This is supposed to be a voltage regulator. Note: the diode is ideal.

I'm asked to find resistor values for \$R_0\$, \$R_1\$ and \$R_2\$ to obtain \$5\ \mathrm{V} \pm 0.1\ \mathrm{V}\$ when the input voltage varies between \$10\ \mathrm{V}\$ and \$20\ \mathrm{V}\$, and the circuit efficiency associated to these values. Both questions come together, one depends on the other, so I can't split this question in 2.

The zener diode has a \$v_z=2.5\ \mathrm{V}\$ and \$R_z=1\ \Omega\$. This means that the zener can be replaced by a \$1\ \Omega\$ resistor in series with a \$5\ \mathrm{V}\$ voltage supply.
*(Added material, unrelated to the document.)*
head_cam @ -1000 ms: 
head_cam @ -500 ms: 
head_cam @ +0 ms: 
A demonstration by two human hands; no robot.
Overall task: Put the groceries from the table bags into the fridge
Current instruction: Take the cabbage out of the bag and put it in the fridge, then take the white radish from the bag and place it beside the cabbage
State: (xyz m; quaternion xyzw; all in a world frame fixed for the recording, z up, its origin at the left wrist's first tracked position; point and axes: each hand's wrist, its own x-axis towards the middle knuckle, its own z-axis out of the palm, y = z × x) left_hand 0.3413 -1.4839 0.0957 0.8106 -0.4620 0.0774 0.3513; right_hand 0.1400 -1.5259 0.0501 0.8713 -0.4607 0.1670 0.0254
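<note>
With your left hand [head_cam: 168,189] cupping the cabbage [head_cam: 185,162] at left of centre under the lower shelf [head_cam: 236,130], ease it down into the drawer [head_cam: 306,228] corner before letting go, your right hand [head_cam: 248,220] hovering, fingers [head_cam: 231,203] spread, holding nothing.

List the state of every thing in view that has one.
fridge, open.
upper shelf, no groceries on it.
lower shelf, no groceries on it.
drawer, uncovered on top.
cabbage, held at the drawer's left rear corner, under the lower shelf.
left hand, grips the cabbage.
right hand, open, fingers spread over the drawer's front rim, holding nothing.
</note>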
I understand the op-amp is in a non-inverting configuration, so \$v_{outopamp} = v^+(1 + \frac{R_1}{R_2})\$.

Since \$v_z = 2.5\ \mathrm{V}\$ and \$R_z = 1\ \Omega\$, I calculate \$v^+\$ as:

$$ v^+ = v_{IN} - v_{R_0} = v_{IN} - R_0I_0 = v_{IN} - R_0\frac{v_{IN} - v_z}{R_0 + R_z} $$

With the above formula and the non-inverting op-amp one, I obtain: $$ v_{OUT} = (v_{IN} - R_0\frac{v_{IN} - v_z}{R_0 + R_z})(1 + \frac{R_1}{R_2}) $$

With all the above, I choose \$R_0 = R_1 = R_2 = 100\ \mathrm{k\Omega}\$. With those values, I substitute the values above in \$v^+\$ and \$v_{OUT}\$ and I obtain the right output voltages for \$10\ \mathrm{V}\$ and \$20\ \mathrm{V}\$.

Are the calculations above correct? I would like to confirm this.

If so, I need now to calculate the efficiency of this circuit with \$K = 0.95\$ and a load resistor \$R_L\$ connected at \$v_{OUT}\$:

enter image description here

Note: I must ignore the power consumed by the op-amp itself, but not the power consumed as a result of the current going out of its output terminal.

What I do is:

Assuming \$I\$ is the current flowing through \$R_0\$, find \$I\$ and \$i\$:

$$ I = \frac{v_{IN} - v_Z}{R_0 + R_z} $$

$$ i = \frac{v_{OUT} - v^+}{R_1} + \frac{v_{OUT}}{R_L} $$

Then, I calculate the power consumed by the input stage, by the op-amp (power rails are not visible, but they exist) and by the output stage:

$$ P_{input} = v_{IN}(Ki + I) $$

$$ P_{opamp} = v_{OUT}(1-K)i $$

$$ P_{output} = \frac{(v_{OUT} - v^+)^2}{R_1} + \frac{(v^+)^2}{R_2} $$

$$ P_{load} = \frac{v_{OUT}^2}{R_L} $$

Then, the ratio is the power consumed by the output divided by the total power consumed, so:

$$ Ratio = \frac{P_{load}}{P_{input} + P_{opamp} + P_{load} + P_{output}} $$

And still get the wrong result. Could I get some help please?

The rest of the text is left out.